Таким образом, «измерение», в котором бытует слово в мандельштамовском контексте рубежа 1910—1920-х годов, – это пространство взаимоотношений слова и вещи. Каждое слово что-то обозначает. Но слово, по Мандельштаму, должно быть не просто знаком, иероглифом вещи, никак внутренне с ней не связанным. Взаимоотношение слова и вещи в идеале являет собой особого рода тождество, тождество взаимовоплощения.
Вопрос о тождестве слова с вещью перекликается с рассуждениями Ф. де Соссюра об означаемом и означающем. «Языковой знак, – пишет он, – связывает не вещь и ее название, а понятие и акустический образ. <…> Мы предлагаем сохранить слово знак для обозначения целого и заменить термины понятие и акустический образ соответственно терминами означаемое и означающее»[20].
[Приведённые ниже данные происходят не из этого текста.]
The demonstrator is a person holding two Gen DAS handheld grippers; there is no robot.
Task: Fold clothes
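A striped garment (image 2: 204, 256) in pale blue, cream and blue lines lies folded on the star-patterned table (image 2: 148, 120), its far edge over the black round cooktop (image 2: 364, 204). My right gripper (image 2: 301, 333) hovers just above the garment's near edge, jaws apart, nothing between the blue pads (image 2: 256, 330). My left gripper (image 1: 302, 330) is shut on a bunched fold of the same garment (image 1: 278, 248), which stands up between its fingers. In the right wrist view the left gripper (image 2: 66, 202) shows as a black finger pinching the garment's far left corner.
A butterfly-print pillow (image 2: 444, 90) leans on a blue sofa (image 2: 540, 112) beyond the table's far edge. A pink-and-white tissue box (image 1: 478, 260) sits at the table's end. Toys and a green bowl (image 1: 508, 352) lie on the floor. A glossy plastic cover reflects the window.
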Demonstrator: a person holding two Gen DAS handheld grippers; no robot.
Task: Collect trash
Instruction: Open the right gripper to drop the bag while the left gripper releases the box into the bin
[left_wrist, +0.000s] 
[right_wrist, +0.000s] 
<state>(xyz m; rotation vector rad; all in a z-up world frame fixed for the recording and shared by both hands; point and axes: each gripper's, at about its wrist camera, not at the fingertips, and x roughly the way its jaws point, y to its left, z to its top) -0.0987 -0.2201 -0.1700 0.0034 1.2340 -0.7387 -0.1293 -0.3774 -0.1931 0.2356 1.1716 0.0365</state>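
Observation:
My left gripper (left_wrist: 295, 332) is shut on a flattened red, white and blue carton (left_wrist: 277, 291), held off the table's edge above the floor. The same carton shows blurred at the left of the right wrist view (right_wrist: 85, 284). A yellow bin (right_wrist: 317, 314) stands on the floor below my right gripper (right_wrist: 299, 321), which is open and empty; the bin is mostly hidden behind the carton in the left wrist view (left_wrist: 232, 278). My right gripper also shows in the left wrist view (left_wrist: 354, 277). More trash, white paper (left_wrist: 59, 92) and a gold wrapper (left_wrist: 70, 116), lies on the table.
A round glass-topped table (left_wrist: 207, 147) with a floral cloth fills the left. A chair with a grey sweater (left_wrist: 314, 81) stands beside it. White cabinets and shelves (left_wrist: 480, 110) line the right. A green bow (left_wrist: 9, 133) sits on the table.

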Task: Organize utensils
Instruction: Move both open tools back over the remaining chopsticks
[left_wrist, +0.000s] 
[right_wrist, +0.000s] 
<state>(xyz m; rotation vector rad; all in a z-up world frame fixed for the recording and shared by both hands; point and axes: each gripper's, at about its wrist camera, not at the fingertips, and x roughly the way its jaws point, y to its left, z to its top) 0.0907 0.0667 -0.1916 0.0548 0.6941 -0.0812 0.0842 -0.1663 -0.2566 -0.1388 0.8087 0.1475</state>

Разница с соссюрианской концепцией слова заключается в том, что Мандельштам вводит в «семантический треугольник» Ф. де Соссюра еще одну «грань» – «вещность», «предметную значимость», устанавливая между нею и «словом» некую опосредованную связь, посредником при этом служит «внутренняя форма» (а для стихотворения, стало быть, – «внутренний образ»).
Поэт выстраивает логическую цепочку, доказывающую, что вещь не является «хозяином слова», а взаимоотношения между словом и вещью аналогичны отношениям, связывающим тело и душу. Отсюда авторская метафора «слова-Психеи» и разъяснение: «Живое слово не обозначает предметы, а свободно выбирает, как бы для жилья, ту или иную предметную значимость» (2, 171). Поскольку слово, вторгаясь в область онтологии, становится бытийственным феноменом, то оно обретает аксиологическую значимость, и по отношению к слову все люди, по Мандельштаму, делятся на «друзей и врагов слова» (2, 169). В числе друзей слова Мандельштам утопически желает видеть государство, обосновывая свое чаяние тем, что именно «культурные ценности окрашивают государственность, сообщают ей цвет, форму, и, если хотите, даже пол» (2, 169).
Подобный ход мысли объясняется тем, что новые социокультурные явления должны получить имя, материализоваться в слове, и в таком случае слову принадлежит, согласно Мандельштаму, функция хранения и страхования культурно-исторических (в том числе – государственных) ценностей от разрушения времени. Таким образом, уже в статье «Слово и культура» закладывается концепция слова как хранителя истории, которая будет развита впоследствии.
Но Мандельштам не ограничивается здесь только констатацией взаимоотношений слова как «репрезентанта культуры». Он обращается также и к поэтическому слову, определяя сущность поэзии в эпохи великих перемен как «плуга, взрывающего землю так, что глубинные слои времени, его чернозем, оказываются сверху» (2, 169). Более того, Мандельштам приходит к парадоксальной мысли, что революция, поскольку она взрывает «глубины времен», в конце концов доходит до цельного, неразделенного времени, что в поэзии означает возвращение к классическим образцам, ибо «революция в искусстве неизбежно приводит к классицизму» (2, 169). Под классическими образцами Мандельштам однозначно понимает некие архетипические образы и сюжеты, которые, по его мнению, существуют до их временного развертывания в искусстве, и здесь, на наш взгляд, его рассуждения вписываются в платоновскую идею о существовании идеальных образов и их «вещественных» воплощений. Мандельштам пишет: «Часто приходится слышать: это хорошо, но это вчерашний день. А я говорю: вчерашний день еще не родился. Его еще не было по-настоящему. Я хочу снова Овидия, Пушкина, Катулла, и меня не удовлетворяют исторический Овидий, Пушкин, Катулл» (2, 169).
Что же получается? Реально существующие Пушкин, Овидий и Катулл, по мнению поэта, в новую эпоху должны и зазвучать по-новому – зазвучать посредством другого художника и тем самым довоплотиться, то есть обрести свою подлинную вневременную сущность. Отсюда и изменение функции слова, метафорически обозначенной Мандельштамом как «глоссолалия»: «Слово стало не семиствольной, а тысячествольной цевницей, оживляемой сразу дыханием всех веков» (2, 172). Таким образом, слово, по Мандельштаму, в исторически переломные эпохи, подобно современной ему, вбирает в себя значения, приобретенные в предшествующие периоды своего бытования.
На образном уровне это проявляется не столько в феномене вечного возвращения (в духе Ницше), сколько в угадывании, то есть в моделировании архетипических образов, идеальные формы которых уже отражались ранее в «зеркалах» искусства. Отсюда апелляция к классической поэзии, к античным (мифопоэтическим) структурам как к неким извечным (архетипическим) формам поэтики. Не потому ли Мандельштам призывает: «Не стоит создавать никаких школ. Не надо выдумывать своей поэтики» (2, 170)?